We jumped up for the 20:00 dinner reservations call and hurried to the dining car. Being among the last to eat, several menu items were no longer available and we both ate steak.
A tap at our door. “We’ll be in Flagstaff in about thirty minutes.” We arrived a few minutes early for our 04:36 scheduled arrival and stepped out into the cool and very dark night air. Our bags delivered, we took a seat in the station with three other couples and two singles. The first to leave were our neighbors on the train, whisked off by an Arizona Shuttle van.
The station agent was very accommodating and held our luggage as we left the station at 06:15 and walked to breakfast and coffee at the Downtown Diner. The Diner, with country playing a little too loudly for our ears and with a smattering of old men drinking coffee, was true to its name. The coffee was weak and the little sealed cuplets of half and half wiped out any of its taste. Our food was unsophisticated but substantial and good and we ate.
I called the hotel and they had a room for us. We returned to the station to retrieve our bags and began the trek down Beaver, right at Butler, and left on Milton. Every town and city has a Milton, a main drag connecting to freeway, double (or more) lanes, never empty of cars. Milton is lined with fast food eateries, a few local restaurants and shops, and car services. The lights are separated by several blocks and create a temporary lull in the stream of rushing traffic. After a night sleeping on a swaying train, our balance and energy were down and our bags soon became heavy with a nervous weariness. Our home is sixty-two feet above sea level. Now we gasped for air at 7,200 feet. And then we were in our room, dropping the bags and flopping on the king-sized bed to finish our night’s sleep. At the station, someone had suggested we call a cab. We righteously replied, “We need the exercise.”
Our room was seven or eight blocks from downtown Flagstaff. A little more than a block south of us was a Mountain Line bus stop, a surviving Barnes and Noble was a little more than a block up the street. Further north, a Natural Foods store with a huge holstein cow mural faced Milton. Across from us, the campus of Northern Arizona University spread almost to the downtown. All this and more we learned by wandering around after our rejuvenating nap. We were well-placed.

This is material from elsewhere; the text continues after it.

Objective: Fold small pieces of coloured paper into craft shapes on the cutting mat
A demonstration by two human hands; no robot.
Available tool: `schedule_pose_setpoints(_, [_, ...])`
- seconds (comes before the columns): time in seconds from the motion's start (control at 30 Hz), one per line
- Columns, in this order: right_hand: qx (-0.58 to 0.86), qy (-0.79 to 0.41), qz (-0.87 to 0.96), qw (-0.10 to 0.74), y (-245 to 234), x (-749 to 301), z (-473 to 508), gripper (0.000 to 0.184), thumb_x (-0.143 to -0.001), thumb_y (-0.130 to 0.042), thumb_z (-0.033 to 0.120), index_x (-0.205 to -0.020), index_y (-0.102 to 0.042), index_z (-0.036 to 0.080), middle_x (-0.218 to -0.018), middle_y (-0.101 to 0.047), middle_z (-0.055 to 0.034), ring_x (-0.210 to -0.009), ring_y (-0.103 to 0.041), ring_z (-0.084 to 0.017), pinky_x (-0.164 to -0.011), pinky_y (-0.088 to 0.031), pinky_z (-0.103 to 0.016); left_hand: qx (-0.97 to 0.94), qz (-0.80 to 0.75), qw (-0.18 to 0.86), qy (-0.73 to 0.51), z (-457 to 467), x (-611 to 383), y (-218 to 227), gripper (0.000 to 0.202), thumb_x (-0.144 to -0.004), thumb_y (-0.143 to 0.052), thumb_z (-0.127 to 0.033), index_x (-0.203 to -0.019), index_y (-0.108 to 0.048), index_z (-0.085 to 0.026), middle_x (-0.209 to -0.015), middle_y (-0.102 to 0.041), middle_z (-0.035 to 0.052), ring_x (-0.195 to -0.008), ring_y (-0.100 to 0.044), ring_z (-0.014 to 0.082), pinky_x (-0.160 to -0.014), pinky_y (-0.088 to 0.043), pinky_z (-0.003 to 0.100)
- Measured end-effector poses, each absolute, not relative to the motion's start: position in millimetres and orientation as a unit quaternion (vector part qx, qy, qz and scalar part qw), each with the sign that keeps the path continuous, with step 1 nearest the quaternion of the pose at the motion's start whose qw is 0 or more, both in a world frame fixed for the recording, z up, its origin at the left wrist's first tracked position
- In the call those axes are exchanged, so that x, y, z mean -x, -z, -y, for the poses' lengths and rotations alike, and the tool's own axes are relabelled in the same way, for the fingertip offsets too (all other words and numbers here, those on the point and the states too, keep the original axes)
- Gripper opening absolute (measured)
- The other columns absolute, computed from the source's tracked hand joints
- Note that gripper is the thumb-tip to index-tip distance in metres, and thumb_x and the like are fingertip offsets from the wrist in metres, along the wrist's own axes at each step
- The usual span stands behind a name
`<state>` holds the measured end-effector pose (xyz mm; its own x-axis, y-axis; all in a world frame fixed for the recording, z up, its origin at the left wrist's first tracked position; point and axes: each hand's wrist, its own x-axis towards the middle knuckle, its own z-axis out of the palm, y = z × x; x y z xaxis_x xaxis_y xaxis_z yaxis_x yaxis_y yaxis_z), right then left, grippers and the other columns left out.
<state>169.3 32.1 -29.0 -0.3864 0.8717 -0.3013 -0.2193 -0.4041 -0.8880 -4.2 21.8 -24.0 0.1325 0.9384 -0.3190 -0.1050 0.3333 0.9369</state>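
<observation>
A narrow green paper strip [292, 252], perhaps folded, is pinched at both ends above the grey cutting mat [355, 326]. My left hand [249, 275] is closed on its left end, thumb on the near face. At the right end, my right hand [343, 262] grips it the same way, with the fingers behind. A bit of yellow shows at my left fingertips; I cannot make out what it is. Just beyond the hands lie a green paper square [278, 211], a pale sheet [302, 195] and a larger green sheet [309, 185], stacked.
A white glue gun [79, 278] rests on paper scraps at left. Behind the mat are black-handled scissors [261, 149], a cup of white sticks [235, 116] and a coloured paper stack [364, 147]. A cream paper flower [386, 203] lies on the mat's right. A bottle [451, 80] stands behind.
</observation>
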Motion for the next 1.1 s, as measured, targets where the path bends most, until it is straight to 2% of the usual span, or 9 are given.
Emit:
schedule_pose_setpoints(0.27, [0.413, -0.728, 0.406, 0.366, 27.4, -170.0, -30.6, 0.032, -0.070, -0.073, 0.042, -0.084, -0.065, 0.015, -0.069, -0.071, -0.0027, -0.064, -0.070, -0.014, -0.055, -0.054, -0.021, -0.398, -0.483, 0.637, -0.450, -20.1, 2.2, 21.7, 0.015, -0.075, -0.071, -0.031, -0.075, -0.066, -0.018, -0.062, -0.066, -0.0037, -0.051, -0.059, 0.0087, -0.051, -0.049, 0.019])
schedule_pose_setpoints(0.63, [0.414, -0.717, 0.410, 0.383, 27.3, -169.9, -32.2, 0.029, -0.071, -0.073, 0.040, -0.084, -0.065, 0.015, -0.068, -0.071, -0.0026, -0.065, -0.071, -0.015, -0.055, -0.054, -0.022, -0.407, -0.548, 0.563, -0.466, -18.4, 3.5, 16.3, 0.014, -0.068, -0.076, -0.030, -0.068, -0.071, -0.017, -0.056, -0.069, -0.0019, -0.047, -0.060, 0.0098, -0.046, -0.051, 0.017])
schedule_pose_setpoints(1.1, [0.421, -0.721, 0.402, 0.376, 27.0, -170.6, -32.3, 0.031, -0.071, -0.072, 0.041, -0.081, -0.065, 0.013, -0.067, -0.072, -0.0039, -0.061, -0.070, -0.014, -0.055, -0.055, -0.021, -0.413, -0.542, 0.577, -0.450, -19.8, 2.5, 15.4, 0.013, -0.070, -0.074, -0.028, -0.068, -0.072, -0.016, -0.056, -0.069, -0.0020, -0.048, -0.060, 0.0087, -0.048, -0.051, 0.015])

The next day, we rode the bus to the start of the Woodland Trail volkswalk and walked the out-and-back route to Fort Tuthill Park, site of the annual County Fair, open-air concerts, and various horse events. Built on a former logging rail bed in Ponderosa Pine forest, the Woodland Trail is one of a complex of well-used urban trails in and around Flagstaff. We met bicycle riders, ravens, runners, squirrels, Flickers, vultures, Jays, a number of speedy fat rodents resembling prairie dogs, and, near the return end, a delightful couple older than us who told us about a winter in the 1970s when Flagstaff had eight feet of snow.
We ate supper at the Flagstaff Brewery, across from the train station. A busy, active pub with excellent food and wonderful ales, it has a large outdoor seating area where we found a table for two. The handlebars of a bicycle chained to the fence protruded through and provided a fine place to hang my hat.
The next morning, Friday, and our son Scott’s 45th birthday, we boarded the 07:45 Arizona Shuttle bound for Williams and the Grand Canyon.